Common misconceptions
- “The GIL makes Python slow.” No — it limits one specific pattern (CPU-bound threading). Single-threaded and I/O-bound code are unaffected.
- “Threads are useless in Python.” False — they’re great for I/O-bound concurrency.
- “Async gives you parallelism.” No —
asynciois concurrency on one thread (great for I/O), not multi-core parallelism. Use multiprocessing for CPU parallelism. - “Every Python has a GIL.” It’s a CPython implementation detail; Jython and the new free-threaded build differ.
threading to speed up a number-crunching loop is the classic mistake — the GIL means it won't get faster. Use multiprocessing (or a C-accelerated library) for CPU-bound parallelism.
Where this fits
The GIL is Phase 7 — internals and performance — in our Python roadmap, and it’s where concurrency, the memory model, and async thinking come together. It’s exactly the kind of “do you really understand the runtime?” question that separates job-ready from staff-level.
The GIL, multiprocessing, asyncio, and Python’s memory and concurrency model are worked through in depth in Python for Staff Engineers, with the threading-vs-multiprocessing decision and patterns introduced in Python in Three Months.
Know which work is CPU-bound and which is I/O-bound, and the GIL stops being a mystery and becomes a design decision.
Frequently asked questions
What is the GIL in Python?
The GIL (Global Interpreter Lock) is a mutex in CPython that allows only one thread to execute Python bytecode at a time. It means that even on a multi-core CPU, a multithreaded Python program cannot run Python code on more than one core simultaneously.
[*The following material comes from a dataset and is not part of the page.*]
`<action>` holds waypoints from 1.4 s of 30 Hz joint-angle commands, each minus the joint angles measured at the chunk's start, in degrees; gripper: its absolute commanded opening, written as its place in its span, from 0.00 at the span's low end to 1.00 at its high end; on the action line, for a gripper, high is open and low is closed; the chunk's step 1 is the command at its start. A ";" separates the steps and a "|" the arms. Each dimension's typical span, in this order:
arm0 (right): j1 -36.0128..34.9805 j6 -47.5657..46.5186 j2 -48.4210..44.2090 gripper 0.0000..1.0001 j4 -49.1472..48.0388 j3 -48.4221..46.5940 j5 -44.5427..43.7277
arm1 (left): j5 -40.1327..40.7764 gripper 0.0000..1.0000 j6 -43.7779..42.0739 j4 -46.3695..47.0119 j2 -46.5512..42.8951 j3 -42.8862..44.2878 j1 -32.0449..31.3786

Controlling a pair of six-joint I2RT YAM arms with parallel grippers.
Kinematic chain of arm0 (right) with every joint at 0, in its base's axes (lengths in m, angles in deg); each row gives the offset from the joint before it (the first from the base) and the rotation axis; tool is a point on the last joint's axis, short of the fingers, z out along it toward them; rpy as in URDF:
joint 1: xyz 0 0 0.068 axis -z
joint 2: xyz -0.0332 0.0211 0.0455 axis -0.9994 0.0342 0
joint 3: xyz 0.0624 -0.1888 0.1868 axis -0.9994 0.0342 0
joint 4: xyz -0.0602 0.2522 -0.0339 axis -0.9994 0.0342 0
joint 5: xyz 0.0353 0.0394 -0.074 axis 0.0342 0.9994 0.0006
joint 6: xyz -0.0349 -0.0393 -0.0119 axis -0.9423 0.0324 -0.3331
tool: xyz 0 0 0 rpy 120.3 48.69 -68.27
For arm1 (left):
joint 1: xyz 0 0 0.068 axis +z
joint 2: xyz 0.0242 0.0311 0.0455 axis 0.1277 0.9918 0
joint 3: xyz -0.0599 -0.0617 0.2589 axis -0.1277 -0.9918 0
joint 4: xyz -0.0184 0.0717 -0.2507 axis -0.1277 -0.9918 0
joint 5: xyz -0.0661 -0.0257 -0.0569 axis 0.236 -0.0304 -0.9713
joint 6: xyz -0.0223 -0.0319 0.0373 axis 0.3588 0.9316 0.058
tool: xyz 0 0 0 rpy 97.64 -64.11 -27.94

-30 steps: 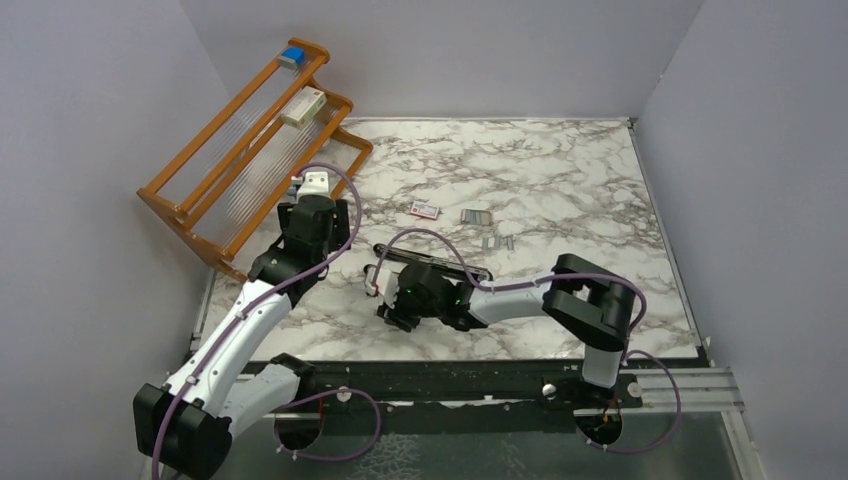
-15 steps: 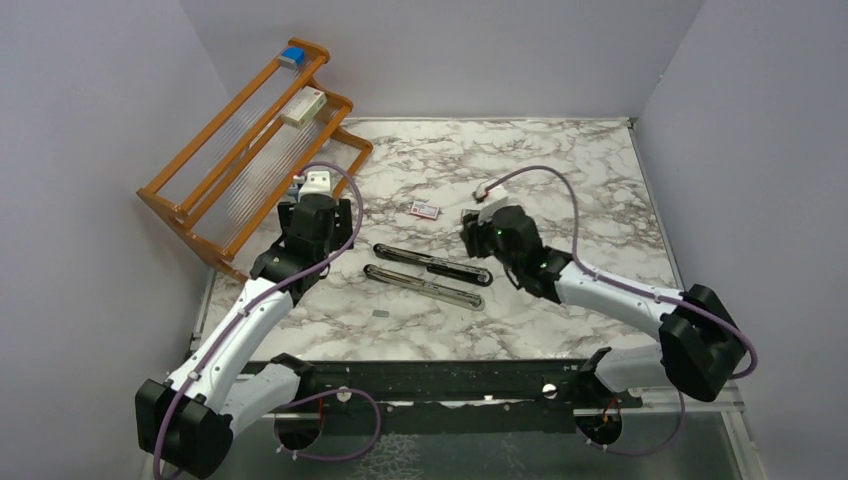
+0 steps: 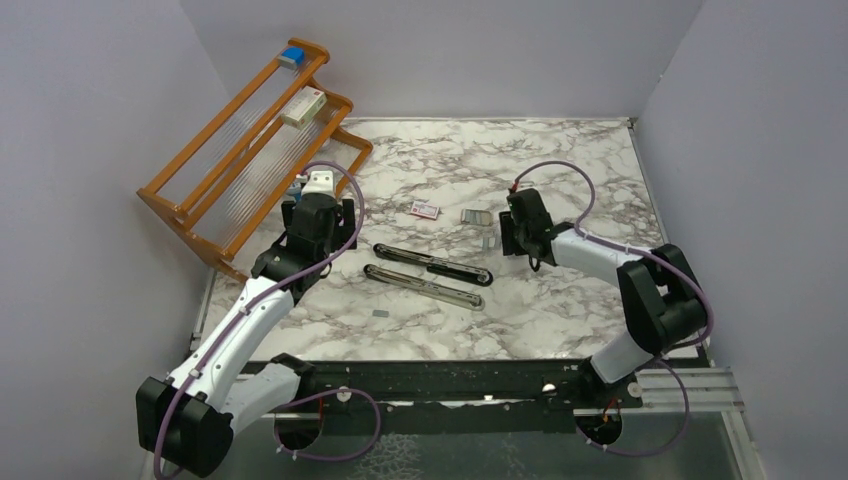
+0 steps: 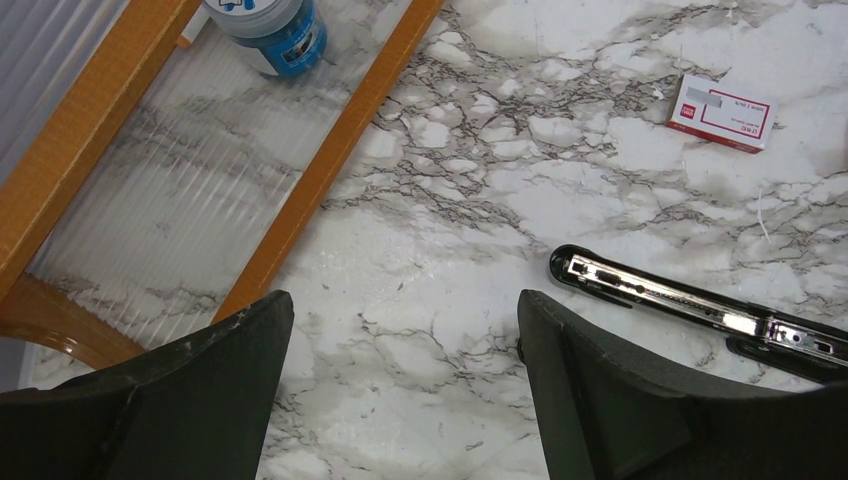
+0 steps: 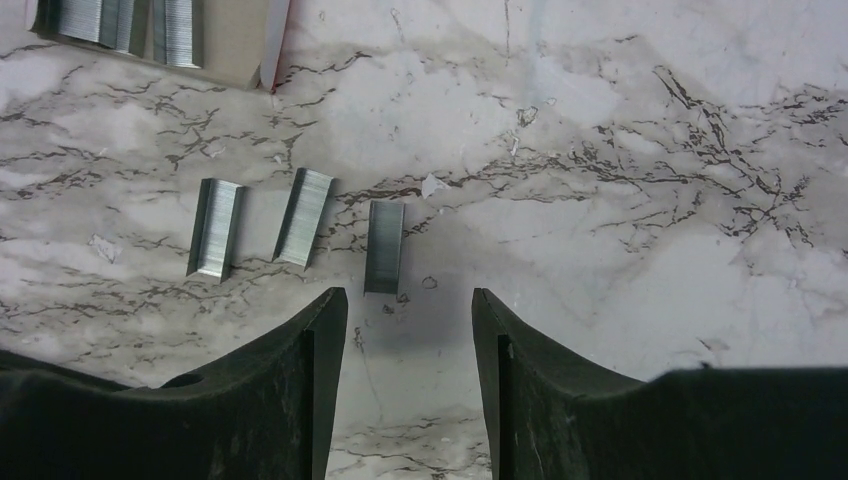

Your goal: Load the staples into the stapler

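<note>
The stapler (image 3: 430, 275) lies opened flat mid-table as two long black halves, and its silver inner rail (image 4: 690, 305) shows in the left wrist view. Three short silver staples strips (image 5: 304, 216) lie on the marble just beyond my right gripper (image 5: 410, 300), which is open and empty; the nearest strip (image 5: 384, 247) sits just ahead of its left fingertip. The grey tray (image 5: 130, 25) holds more staples. From above, the right gripper (image 3: 515, 235) hovers beside the staples (image 3: 490, 241). My left gripper (image 4: 405, 310) is open over bare marble, left of the stapler's end.
A red-and-white packet (image 3: 425, 209) lies behind the stapler. An orange wooden rack (image 3: 250, 140) fills the back left, with a blue-lidded jar (image 4: 265, 25) on its lowest shelf near the left gripper. A small grey scrap (image 3: 381, 314) lies in front of the stapler.
The right arm swung from over the stapler's near half to the back right, stopping above the loose staples with its jaws wider. The left gripper opened a little wider and stayed put.
</note>
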 commanded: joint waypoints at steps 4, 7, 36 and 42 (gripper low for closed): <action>0.95 0.60 5.29 0.51 2.82 -5.09 3.37 | -1.27 0.86 -0.65 1.64 -0.21 0.02 0.10; 0.97 0.73 6.55 0.48 2.97 -5.55 2.59 | -1.42 0.86 -0.68 1.66 -0.23 -0.03 0.10; 1.09 0.83 -2.28 0.16 0.95 -2.70 1.88 | -6.79 0.86 1.27 2.48 -1.37 -0.21 0.35; 1.04 -0.84 -13.23 0.17 -2.21 -1.98 14.33 | -22.40 0.87 6.01 10.29 -5.43 -0.75 0.40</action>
Does the GIL make Python slow?
Not for most programs. The GIL only limits CPU-bound work spread across threads. I/O-bound work (network, disk, database) is unaffected because the GIL is released while waiting. Single-threaded performance is not reduced by the GIL at all.
How do I get true parallelism in Python despite the GIL?
Use the multiprocessing module (or concurrent.futures.ProcessPoolExecutor) to run work in separate processes, each with its own GIL and interpreter, so they run on multiple cores. For I/O-bound concurrency, use threads or asyncio. Heavy numeric libraries like NumPy also release the GIL during C-level computation.
Is the GIL being removed from Python?
Python 3.13 introduced an experimental free-threaded build (PEP 703) that can run without the GIL, and work continues to make it production-ready. For now, most deployments still use the standard GIL build, so understanding the GIL and its workarounds remains essential.